Using the listing below, copy exactly the lines from the one containing "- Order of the" to the one containing "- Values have", both lines included, and no others.
◆ ◆ ◆ ◆ ◆ ◆ ◆
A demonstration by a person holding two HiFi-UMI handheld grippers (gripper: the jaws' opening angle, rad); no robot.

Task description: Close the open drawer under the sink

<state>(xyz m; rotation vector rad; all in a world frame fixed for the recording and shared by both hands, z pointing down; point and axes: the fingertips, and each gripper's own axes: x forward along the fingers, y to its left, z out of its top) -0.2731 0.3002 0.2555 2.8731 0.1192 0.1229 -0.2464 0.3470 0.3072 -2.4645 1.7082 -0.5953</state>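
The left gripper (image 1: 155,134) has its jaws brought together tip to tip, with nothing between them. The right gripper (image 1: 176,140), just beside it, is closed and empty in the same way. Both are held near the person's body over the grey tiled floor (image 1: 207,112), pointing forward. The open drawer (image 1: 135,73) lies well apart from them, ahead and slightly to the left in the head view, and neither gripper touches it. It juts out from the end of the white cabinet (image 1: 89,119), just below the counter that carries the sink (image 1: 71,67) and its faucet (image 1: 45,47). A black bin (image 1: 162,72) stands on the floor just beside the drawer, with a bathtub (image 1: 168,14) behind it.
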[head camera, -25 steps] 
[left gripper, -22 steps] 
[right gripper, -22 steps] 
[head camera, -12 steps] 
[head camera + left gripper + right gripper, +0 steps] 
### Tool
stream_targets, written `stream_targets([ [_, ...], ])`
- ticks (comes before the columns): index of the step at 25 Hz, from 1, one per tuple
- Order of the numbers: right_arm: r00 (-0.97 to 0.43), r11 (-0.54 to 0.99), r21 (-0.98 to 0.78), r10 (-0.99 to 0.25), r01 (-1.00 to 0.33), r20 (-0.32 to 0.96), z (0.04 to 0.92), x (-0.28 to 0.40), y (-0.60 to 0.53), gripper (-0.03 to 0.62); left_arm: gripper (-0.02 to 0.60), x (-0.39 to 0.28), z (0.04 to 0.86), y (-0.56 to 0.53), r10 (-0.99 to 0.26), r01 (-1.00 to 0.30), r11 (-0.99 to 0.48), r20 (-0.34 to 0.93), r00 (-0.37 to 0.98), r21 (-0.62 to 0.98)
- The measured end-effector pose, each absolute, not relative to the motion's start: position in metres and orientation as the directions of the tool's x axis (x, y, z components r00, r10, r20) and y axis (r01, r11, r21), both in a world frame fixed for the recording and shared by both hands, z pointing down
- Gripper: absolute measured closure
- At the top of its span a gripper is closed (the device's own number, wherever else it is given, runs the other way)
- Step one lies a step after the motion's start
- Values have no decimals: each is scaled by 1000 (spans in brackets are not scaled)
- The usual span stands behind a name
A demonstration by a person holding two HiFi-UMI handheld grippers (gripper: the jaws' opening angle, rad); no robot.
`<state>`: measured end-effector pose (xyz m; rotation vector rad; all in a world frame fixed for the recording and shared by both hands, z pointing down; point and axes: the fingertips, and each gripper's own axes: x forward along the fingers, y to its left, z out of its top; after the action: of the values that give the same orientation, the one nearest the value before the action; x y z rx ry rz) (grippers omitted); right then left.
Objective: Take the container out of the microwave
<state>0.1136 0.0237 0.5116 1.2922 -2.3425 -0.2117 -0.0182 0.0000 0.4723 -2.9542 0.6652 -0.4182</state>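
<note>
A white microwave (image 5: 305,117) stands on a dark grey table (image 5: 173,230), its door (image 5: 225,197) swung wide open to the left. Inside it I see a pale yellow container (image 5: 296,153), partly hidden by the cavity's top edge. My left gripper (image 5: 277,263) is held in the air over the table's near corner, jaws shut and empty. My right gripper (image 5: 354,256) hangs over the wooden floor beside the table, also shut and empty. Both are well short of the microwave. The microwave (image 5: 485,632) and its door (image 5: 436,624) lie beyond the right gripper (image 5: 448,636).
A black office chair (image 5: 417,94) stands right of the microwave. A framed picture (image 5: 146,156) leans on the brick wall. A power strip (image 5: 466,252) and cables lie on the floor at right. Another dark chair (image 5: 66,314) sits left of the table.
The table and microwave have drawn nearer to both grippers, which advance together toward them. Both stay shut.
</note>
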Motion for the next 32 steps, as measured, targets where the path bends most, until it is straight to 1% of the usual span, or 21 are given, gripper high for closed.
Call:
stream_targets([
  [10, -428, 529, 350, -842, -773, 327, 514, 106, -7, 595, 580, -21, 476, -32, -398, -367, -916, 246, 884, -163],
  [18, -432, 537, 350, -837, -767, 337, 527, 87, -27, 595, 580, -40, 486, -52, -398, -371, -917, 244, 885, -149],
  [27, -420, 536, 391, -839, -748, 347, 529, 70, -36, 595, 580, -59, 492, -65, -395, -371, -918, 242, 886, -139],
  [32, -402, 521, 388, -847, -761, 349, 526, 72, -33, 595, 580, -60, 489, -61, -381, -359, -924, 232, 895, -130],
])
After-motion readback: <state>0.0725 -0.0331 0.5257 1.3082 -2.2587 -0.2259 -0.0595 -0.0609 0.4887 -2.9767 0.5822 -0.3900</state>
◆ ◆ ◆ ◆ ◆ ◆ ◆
Result for this exercise
- Order of the numbers: right_arm: r00 (-0.97 to 0.43), r11 (-0.54 to 0.99), r21 (-0.98 to 0.78), r10 (-0.99 to 0.25), r01 (-1.00 to 0.33), r20 (-0.32 to 0.96), z (0.04 to 0.92), x (-0.28 to 0.40), y (-0.60 to 0.53), gripper (-0.03 to 0.62); left_arm: gripper (-0.02 to 0.60), x (-0.39 to 0.28), z (0.04 to 0.86), y (-0.56 to 0.53), r10 (-0.99 to 0.26), r01 (-1.00 to 0.30), r11 (-0.99 to 0.48), r20 (-0.34 to 0.93), r00 (-0.37 to 0.98), r21 (-0.62 to 0.98)
- The measured end-effector pose, each absolute, not relative to the motion's start: position in metres and orientation as the directions of the tool's x axis (x, y, z components r00, r10, r20) and y axis (r01, r11, r21), both in a world frame fixed for the recording and shared by both hands, z pointing down
- Gripper: absolute measured closure
- At the top of its span a gripper is closed (the device's own number, wherever else it is given, runs the other way)
- Step one lies a step after the motion's start
- Values have no decimals: each is scaled by 1000 (spans in brackets are not scaled)

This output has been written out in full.